Une hausse générale moyenne des salaires de 2,56 %
Une hausse générale des salaires est également prévue en deux temps : + 0,25 % le 1er juillet, puis de nouveau + 0,25 % le 1er octobre. Des mesures individuelles pourront s’ajouter.
Enfin, la direction propose un nouveau dispositif très « innovant », selon Philippe Bru, le directeur des Ressources humaines du groupe SNCF : la garantie de protection salariale annuelle (GPSA). En clair, il s’agit d’appliquer, à tous les agents, une augmentation salariale annuelle automatique, liée à l’ancienneté, sans attendre le passage d’un échelon à un autre. Les agents statutaires bénéficient en effet actuellement d’une hausse de salaire automatique lorsqu’ils passent à un échelon supérieur, ce qui arrive tous les deux ou trois ans.

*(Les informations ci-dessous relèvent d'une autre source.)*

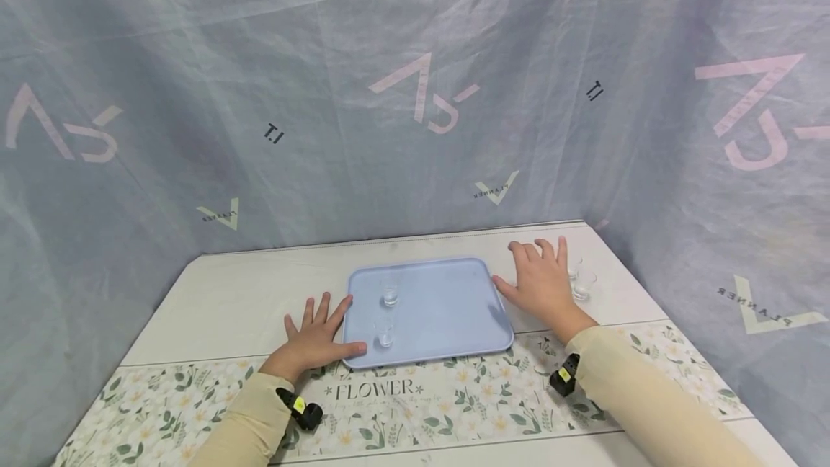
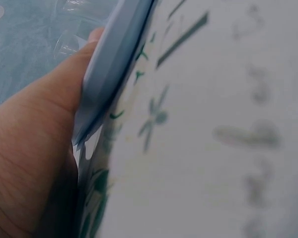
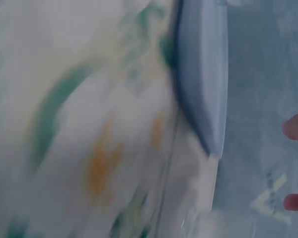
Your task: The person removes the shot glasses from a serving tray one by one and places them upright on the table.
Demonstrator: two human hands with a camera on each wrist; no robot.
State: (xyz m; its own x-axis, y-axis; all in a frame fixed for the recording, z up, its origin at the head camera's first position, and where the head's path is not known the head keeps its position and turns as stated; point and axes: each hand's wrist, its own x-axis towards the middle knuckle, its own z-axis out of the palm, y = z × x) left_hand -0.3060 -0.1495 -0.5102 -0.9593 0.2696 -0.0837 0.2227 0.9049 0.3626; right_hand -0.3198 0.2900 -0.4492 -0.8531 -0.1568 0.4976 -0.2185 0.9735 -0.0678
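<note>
A light blue tray (image 1: pixel 447 312) lies on the table with two small clear glasses on its left half, a rear glass (image 1: pixel 390 297) and a front glass (image 1: pixel 385 339). At the tray's left end is my left hand (image 1: pixel 311 343), fingers spread, index fingertip by the left rim and thumb over the front left corner. The left wrist view has that thumb (image 2: pixel 64 79) against the tray's side wall. My right hand (image 1: pixel 541 283) is just right of the tray, fingers apart and slightly bent, thumb close to the right rim. Clear glasses (image 1: pixel 583 285) stand beyond it, partly hidden.
A white table cover (image 1: pixel 253 287) with a floral band (image 1: pixel 194 398) lettered "FLOWER" lies underneath. Grey-blue printed curtains (image 1: pixel 311 92) hang behind and on both sides. Each wrist wears a black strap with a small camera (image 1: pixel 308 415).
</note>
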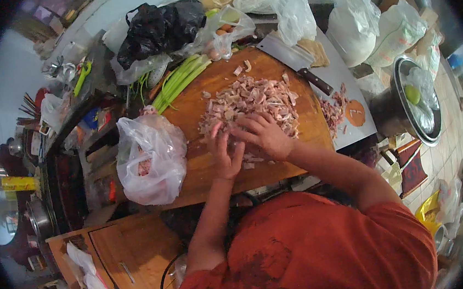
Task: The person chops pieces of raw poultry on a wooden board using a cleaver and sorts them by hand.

La SNCF voudrait mieux répartir cette augmentation, en la versant en partie chaque année en décembre (à hauteur de 0,6 %) et en attribuant le solde lors du passage à l’échelon supérieur (pour arriver en moyenne à 1,8 %).
« L’ensemble de ces mesures représente une hausse générale des salaire de 2,56 % alors que l’inflation attendue cette année devrait atteindre 1,3 % », souligne Philippe Bru, en rappelant chercher ainsi un « subtil équilibre » entre une politique de continuité (les salaires ont été augmentés en moyenne plus que l’inflation ces dernières années) et le contexte économique actuel « compliqué » qui oblige notamment la SNCF à financer largement le renouvellement du réseau ferré.
Deux syndicats au minimum pour signer
Les quatre organisations syndicales représentatives de l’entreprise ont désormais jusqu’au 27 janvier pour se prononcer, alors que deux d’entre elles (Sud Rail et la CGT Cheminots) avaient appelé à la grève aujourd’hui pour faire pression sur la direction, mais sans grand impact.
Selon un principe appliqué depuis deux ans lors des NAO, il faudra au minimum la signature de deux syndicats pour que l’accord s’applique. Faute de quoi, prévient Philippe Bru, les propositions deviendront caduques et il n’y aura pas d’augmentation de salaire. Dans ce cas, seul s’appliquerait le principe selon lequel aucun salarié de la SNCF ne doit toucher moins que le Smic + 10 %. Quelque 200 personnes seulement seraient à ce niveau salarial.
Le cas à part des sociétés dédiées
Les règles sont un peu différentes du côté des sociétés dédiées créées pour exploiter des TER gagnés après appels d’offres. Les agents statutaires, qui y ont été intégrés, bénéficieront des mêmes mesures décidées par le groupe. En revanche, les salariés contractuels pourront être traités différemment, chaque société étant libre de sa politique RH à leur égard même si le groupe SNCF fait part de ses orientations. Elles ont par exemple toutes décidé de verser une prime de 400 euros à leurs salariés, indique Philippe Bru.
Pour l’heure, les trois sociétés dédiées mises en place en région emploient seulement quelque 2000 personnes.
450 000 candidatures spontanées
Pour la quatrième année consécutive, le groupe SNCF va compter plus de recrutements que de départs. Avec 6000 personnes qui seront embauchées cette année, le solde sera positif avec plus de 700 personnes supplémentaires dans les effectifs. « Les effectifs ont augmenté de 2000 personnes sur les quatre dernières années« , précise Philippe Bru.
La SNCF reçoit désormais 450 000 candidatures spontanées par an alors qu’elle en recevait 200 000 avant les JO.